Exercise prompt = Please repeat the data exactly, leaving nothing out.

____ Data extract

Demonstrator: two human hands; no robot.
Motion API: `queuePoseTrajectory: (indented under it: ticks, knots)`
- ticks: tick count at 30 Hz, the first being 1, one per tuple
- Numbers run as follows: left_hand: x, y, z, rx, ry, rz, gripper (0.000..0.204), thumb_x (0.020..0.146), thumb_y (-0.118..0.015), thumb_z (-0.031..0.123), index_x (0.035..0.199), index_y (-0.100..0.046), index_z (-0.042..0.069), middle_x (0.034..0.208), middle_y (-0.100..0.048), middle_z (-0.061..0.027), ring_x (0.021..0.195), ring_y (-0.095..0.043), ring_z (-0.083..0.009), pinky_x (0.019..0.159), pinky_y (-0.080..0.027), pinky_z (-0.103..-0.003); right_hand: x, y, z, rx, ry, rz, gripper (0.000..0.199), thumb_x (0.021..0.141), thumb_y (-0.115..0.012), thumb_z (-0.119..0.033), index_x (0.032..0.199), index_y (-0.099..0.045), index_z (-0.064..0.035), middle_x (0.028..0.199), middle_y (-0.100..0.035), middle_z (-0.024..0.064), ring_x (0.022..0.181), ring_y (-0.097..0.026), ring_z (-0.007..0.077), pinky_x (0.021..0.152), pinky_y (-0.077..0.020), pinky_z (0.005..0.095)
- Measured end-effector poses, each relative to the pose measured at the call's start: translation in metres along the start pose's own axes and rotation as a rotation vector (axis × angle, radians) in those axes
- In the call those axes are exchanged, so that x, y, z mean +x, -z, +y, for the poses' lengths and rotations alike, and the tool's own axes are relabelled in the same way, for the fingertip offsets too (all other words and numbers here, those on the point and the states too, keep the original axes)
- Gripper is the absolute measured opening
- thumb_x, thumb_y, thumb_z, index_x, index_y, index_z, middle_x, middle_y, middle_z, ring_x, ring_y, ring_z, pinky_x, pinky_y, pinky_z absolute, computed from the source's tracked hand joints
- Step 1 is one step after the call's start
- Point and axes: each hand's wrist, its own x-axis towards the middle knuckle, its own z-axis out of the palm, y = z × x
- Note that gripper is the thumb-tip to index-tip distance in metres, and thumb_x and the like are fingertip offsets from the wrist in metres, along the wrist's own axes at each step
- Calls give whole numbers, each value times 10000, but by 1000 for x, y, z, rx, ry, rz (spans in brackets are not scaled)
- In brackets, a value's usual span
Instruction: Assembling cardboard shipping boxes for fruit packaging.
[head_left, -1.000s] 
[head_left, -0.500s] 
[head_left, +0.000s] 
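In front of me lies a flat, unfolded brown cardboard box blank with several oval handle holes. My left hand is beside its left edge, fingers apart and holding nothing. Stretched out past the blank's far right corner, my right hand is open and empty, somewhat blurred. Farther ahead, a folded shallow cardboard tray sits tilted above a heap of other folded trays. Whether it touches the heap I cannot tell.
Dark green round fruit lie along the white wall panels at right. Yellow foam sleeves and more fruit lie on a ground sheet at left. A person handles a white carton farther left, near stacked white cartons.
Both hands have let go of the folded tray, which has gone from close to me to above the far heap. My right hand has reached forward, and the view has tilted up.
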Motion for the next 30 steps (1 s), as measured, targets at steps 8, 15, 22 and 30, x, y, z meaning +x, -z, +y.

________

Response =
Demonstrator: two human hands; no robot.
Motion API: `queuePoseTrajectory: (indented under it: ticks, knots)`
- ticks: tick count at 30 Hz, the first being 1, one per tuple
- Numbers run as follows: left_hand: x, y, z, rx, ry, rz, gripper (0.000..0.204), thumb_x (0.020..0.146), thumb_y (-0.118..0.015), thumb_z (-0.031..0.123), index_x (0.035..0.199), index_y (-0.100..0.046), index_z (-0.042..0.069), middle_x (0.034..0.208), middle_y (-0.100..0.048), middle_z (-0.061..0.027), ring_x (0.021..0.195), ring_y (-0.095..0.043), ring_z (-0.083..0.009), pinky_x (0.019..0.159), pinky_y (-0.080..0.027), pinky_z (-0.103..-0.003); right_hand: x, y, z, rx, ry, rz, gripper (0.000..0.199), thumb_x (0.021..0.141), thumb_y (-0.115..0.012), thumb_z (-0.119..0.033), index_x (0.032..0.199), index_y (-0.099..0.045), index_z (-0.064..0.035), middle_x (0.028..0.199), middle_y (-0.100..0.035), middle_z (-0.024..0.064), ring_x (0.022..0.181), ring_y (-0.097..0.026), ring_z (-0.007..0.077), pinky_x (0.021..0.152), pinky_y (-0.077..0.020), pinky_z (0.005..0.095)
- Measured end-effector poses, each relative to the pose measured at the call's start: translation in metres along the start pose's own axes and rotation as a rotation vector (axis × angle, radians) in those axes
- In the call those axes are exchanged, so that x, y, z mean +x, -z, +y, for the poses' lengths and rotations alike, and the tool's own axes are relabelled in the same way, for the fingertip offsets too (all other words and numbers here, those on the point and the states too, keep the original axes)
- Gripper is the absolute measured opening
- thumb_x, thumb_y, thumb_z, index_x, index_y, index_z, middle_x, middle_y, middle_z, ring_x, ring_y, ring_z, pinky_x, pinky_y, pinky_z absolute, computed from the source's tracked hand joints
- Step 1 is one step after the call's start
- Point and axes: each hand's wrist, its own x-axis towards the middle knuckle, its own z-axis out of the palm, y = z × x
- Note that gripper is the thumb-tip to index-tip distance in metres, and thumb_x and the like are fingertip offsets from the wrist in metres, along the wrist's own axes at each step
- Calls give whole numbers, each value times 10000, but by 1000 for x, y, z, rx, ry, rz (spans in brackets are not scaled)
- In brackets, a value's usual span
Instruction: Assembling cardboard shipping boxes for fruit packaging.
[head_left, -1.000s] 
[head_left, -0.500s] 
[head_left, +0.000s] 
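In front of me lies a flat, unfolded brown cardboard box blank with several oval handle holes. My left hand is beside its left edge, fingers apart and holding nothing. Stretched out past the blank's far right corner, my right hand is open and empty, somewhat blurred. Farther ahead, a folded shallow cardboard tray sits tilted above a heap of other folded trays. Whether it touches the heap I cannot tell.
Dark green round fruit lie along the white wall panels at right. Yellow foam sleeves and more fruit lie on a ground sheet at left. A person handles a white carton farther left, near stacked white cartons.
Both hands have let go of the folded tray, which has gone from close to me to above the far heap. My right hand has reached forward, and the view has tilted up.
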Motion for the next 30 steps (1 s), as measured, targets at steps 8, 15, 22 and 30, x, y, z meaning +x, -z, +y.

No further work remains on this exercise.